# SZS status Theorem
# SZS status Theorem
# SZS output start CNFRefutation.
fof(1, conjecture,![X1]:![X2]:![X3]:![X4]:s(t_bool,h4s_options_optrel(s(t_fun(X1,t_fun(X1,t_bool)),X4),s(t_h4s_options_option(X1),h4s_options_some(s(X1,X3))),s(t_h4s_options_option(X1),h4s_options_some(s(X1,X2)))))=s(t_bool,happ(s(t_fun(X1,t_bool),happ(s(t_fun(X1,t_fun(X1,t_bool)),X4),s(X1,X3))),s(X1,X2))),file('i/f/quotient_option/OPTION__REL__def_c3', ch4s_quotientu_u_options_OPTIONu_u_RELu_u_defu_c3)).

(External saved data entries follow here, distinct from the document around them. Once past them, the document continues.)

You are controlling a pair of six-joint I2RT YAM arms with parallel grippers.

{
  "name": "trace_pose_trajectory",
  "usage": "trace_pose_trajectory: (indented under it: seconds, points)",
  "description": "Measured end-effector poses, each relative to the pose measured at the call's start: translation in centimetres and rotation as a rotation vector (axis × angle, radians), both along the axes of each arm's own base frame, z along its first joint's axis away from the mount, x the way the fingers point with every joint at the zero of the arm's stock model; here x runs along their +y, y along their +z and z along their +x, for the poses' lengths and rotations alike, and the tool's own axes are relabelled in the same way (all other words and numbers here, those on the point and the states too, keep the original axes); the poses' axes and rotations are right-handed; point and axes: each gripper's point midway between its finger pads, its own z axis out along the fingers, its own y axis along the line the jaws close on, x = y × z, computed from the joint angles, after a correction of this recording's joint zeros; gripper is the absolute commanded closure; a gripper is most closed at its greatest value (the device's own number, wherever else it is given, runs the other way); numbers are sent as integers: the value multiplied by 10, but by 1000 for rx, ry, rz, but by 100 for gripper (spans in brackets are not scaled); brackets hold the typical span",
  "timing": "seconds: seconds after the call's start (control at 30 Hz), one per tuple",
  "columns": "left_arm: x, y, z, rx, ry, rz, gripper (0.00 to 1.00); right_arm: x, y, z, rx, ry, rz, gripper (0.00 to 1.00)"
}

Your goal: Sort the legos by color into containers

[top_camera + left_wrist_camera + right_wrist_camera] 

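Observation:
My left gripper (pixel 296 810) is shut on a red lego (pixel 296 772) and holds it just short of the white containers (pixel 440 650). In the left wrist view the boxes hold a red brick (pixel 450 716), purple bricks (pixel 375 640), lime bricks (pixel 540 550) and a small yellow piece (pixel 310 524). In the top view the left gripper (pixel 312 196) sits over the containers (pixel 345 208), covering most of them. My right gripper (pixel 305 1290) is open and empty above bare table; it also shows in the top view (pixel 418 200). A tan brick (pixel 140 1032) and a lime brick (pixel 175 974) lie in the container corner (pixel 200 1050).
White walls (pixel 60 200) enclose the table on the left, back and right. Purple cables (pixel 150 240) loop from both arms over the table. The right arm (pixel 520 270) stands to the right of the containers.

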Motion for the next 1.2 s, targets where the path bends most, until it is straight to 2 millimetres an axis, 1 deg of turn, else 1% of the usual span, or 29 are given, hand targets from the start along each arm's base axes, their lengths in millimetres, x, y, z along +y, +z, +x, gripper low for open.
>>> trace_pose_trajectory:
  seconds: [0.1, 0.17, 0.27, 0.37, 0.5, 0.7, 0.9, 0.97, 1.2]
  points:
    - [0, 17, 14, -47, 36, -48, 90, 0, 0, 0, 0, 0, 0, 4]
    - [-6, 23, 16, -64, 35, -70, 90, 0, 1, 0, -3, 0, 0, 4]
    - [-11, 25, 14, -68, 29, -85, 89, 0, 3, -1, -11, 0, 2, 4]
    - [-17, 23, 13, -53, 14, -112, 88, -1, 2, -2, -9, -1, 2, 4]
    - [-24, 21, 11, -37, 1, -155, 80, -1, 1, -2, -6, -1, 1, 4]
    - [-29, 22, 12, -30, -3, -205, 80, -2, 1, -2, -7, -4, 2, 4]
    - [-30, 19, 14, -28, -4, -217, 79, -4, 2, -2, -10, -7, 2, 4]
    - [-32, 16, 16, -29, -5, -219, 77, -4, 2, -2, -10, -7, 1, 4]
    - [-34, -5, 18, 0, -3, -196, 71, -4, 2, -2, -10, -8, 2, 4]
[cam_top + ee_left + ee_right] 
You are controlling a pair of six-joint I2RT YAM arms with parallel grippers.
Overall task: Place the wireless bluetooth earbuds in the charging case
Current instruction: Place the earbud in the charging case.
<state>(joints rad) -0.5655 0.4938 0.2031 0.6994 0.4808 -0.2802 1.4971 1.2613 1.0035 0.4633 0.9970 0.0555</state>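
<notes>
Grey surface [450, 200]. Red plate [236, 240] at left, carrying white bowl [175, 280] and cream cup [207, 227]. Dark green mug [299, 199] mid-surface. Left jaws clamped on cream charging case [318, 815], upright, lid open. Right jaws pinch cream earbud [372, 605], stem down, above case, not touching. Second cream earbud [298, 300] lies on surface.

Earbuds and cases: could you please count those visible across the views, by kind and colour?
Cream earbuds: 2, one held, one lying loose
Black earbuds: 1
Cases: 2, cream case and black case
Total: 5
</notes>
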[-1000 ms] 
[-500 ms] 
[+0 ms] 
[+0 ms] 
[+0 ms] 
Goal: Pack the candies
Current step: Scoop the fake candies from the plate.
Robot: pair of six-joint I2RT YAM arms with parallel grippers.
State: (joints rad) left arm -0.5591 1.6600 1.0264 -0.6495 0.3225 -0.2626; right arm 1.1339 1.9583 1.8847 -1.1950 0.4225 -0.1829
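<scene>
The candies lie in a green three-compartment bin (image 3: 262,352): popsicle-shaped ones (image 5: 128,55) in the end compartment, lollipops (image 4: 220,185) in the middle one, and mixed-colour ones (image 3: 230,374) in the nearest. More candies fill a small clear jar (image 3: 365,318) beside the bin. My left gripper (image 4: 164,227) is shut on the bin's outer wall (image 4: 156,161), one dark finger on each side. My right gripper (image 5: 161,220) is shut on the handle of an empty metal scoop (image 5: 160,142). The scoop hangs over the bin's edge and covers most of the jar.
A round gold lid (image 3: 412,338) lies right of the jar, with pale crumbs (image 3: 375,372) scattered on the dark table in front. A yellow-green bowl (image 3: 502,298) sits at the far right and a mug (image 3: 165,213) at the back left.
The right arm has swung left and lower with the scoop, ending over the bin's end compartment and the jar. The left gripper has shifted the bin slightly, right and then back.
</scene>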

fof(2, axiom,![X5]:![X6]:((p(s(t_bool,X6))=>p(s(t_bool,X5)))=>((p(s(t_bool,X5))=>p(s(t_bool,X6)))=>s(t_bool,X6)=s(t_bool,X5))),file('i/f/quotient_option/OPTION__REL__def_c3', ah4s_bools_IMPu_u_ANTISYMu_u_AX)).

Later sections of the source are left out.